(DATA FOR PROCESSING)

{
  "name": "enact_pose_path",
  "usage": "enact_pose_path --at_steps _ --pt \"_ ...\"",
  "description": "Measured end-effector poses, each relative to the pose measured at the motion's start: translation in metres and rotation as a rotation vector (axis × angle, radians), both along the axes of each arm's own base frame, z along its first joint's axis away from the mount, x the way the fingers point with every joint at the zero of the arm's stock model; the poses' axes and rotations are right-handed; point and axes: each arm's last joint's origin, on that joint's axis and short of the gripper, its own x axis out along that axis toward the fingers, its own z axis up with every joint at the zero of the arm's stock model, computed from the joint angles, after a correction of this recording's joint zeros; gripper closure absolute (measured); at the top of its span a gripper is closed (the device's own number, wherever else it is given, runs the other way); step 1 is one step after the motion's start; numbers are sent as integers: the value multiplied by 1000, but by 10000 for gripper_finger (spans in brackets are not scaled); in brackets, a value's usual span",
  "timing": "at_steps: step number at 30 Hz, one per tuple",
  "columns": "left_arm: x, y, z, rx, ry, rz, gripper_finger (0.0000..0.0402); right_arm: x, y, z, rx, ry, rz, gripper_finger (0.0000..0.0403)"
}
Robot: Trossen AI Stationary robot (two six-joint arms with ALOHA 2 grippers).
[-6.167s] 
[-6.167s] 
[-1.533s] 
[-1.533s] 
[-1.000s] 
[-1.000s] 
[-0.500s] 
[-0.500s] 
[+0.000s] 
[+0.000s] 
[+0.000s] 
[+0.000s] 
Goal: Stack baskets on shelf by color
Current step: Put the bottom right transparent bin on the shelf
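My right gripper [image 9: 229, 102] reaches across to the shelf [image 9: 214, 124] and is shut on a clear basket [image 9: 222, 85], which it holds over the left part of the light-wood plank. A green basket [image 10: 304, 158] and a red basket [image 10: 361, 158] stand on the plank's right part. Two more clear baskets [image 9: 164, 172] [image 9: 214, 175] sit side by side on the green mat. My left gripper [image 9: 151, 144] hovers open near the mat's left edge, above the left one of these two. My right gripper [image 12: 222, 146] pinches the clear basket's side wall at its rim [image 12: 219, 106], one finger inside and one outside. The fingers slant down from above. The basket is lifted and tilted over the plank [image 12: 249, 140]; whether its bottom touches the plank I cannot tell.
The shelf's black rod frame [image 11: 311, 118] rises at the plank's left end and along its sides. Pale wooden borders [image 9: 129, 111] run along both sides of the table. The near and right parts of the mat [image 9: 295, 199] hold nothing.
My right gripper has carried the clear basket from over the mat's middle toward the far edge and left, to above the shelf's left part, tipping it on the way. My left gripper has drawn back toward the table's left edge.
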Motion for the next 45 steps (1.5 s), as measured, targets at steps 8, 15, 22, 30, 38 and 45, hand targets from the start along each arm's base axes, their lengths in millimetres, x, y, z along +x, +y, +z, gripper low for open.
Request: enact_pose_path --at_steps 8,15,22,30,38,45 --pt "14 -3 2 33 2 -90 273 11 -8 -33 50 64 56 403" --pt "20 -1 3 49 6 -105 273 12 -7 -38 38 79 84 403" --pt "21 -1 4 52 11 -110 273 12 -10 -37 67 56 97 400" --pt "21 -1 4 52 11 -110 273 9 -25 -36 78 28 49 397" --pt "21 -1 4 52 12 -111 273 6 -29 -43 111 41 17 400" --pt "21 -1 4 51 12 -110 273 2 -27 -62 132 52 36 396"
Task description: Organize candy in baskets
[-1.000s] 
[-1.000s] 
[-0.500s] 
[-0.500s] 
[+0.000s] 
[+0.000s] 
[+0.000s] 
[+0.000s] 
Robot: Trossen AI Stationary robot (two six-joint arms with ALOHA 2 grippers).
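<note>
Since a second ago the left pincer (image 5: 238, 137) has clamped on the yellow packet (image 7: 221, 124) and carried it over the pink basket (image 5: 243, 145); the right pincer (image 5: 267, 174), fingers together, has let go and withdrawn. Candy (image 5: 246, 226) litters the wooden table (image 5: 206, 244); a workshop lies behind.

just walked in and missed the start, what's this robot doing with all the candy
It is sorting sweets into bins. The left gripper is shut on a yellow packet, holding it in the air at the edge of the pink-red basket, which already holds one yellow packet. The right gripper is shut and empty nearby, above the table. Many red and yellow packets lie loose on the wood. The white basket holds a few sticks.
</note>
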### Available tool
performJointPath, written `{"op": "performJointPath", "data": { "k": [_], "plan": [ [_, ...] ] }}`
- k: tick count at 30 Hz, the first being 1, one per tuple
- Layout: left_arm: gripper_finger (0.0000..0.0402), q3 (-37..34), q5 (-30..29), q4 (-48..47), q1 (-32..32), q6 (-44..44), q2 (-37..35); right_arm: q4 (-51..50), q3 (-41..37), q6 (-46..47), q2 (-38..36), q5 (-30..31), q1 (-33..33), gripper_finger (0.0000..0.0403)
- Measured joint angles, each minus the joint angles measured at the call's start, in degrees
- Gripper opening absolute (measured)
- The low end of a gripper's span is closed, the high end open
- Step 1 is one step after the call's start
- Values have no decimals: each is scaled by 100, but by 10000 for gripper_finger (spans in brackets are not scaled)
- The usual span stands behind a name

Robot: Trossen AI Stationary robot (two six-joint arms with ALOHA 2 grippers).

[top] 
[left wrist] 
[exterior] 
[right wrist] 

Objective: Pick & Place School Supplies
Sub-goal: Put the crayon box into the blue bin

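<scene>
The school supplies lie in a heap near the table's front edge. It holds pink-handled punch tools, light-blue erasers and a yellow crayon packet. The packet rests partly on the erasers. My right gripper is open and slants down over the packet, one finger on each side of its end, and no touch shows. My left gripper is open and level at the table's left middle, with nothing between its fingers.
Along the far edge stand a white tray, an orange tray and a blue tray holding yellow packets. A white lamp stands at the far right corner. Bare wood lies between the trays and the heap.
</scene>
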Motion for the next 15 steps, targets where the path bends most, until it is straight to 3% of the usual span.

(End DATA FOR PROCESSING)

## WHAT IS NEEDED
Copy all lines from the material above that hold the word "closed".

## EXERCISE ANSWER
  "description": "Measured end-effector poses, each relative to the pose measured at the motion's start: translation in metres and rotation as a rotation vector (axis × angle, radians), both along the axes of each arm's own base frame, z along its first joint's axis away from the mount, x the way the fingers point with every joint at the zero of the arm's stock model; the poses' axes and rotations are right-handed; point and axes: each arm's last joint's origin, on that joint's axis and short of the gripper, its own x axis out along that axis toward the fingers, its own z axis up with every joint at the zero of the arm's stock model, computed from the joint angles, after a correction of this recording's joint zeros; gripper closure absolute (measured); at the top of its span a gripper is closed (the device's own number, wherever else it is given, runs the other way); step 1 is one step after the motion's start; numbers are sent as integers: the value multiplied by 1000, but by 10000 for gripper_finger (spans in brackets are not scaled); in brackets, a value's usual span",
- The low end of a gripper's span is closed, the high end open

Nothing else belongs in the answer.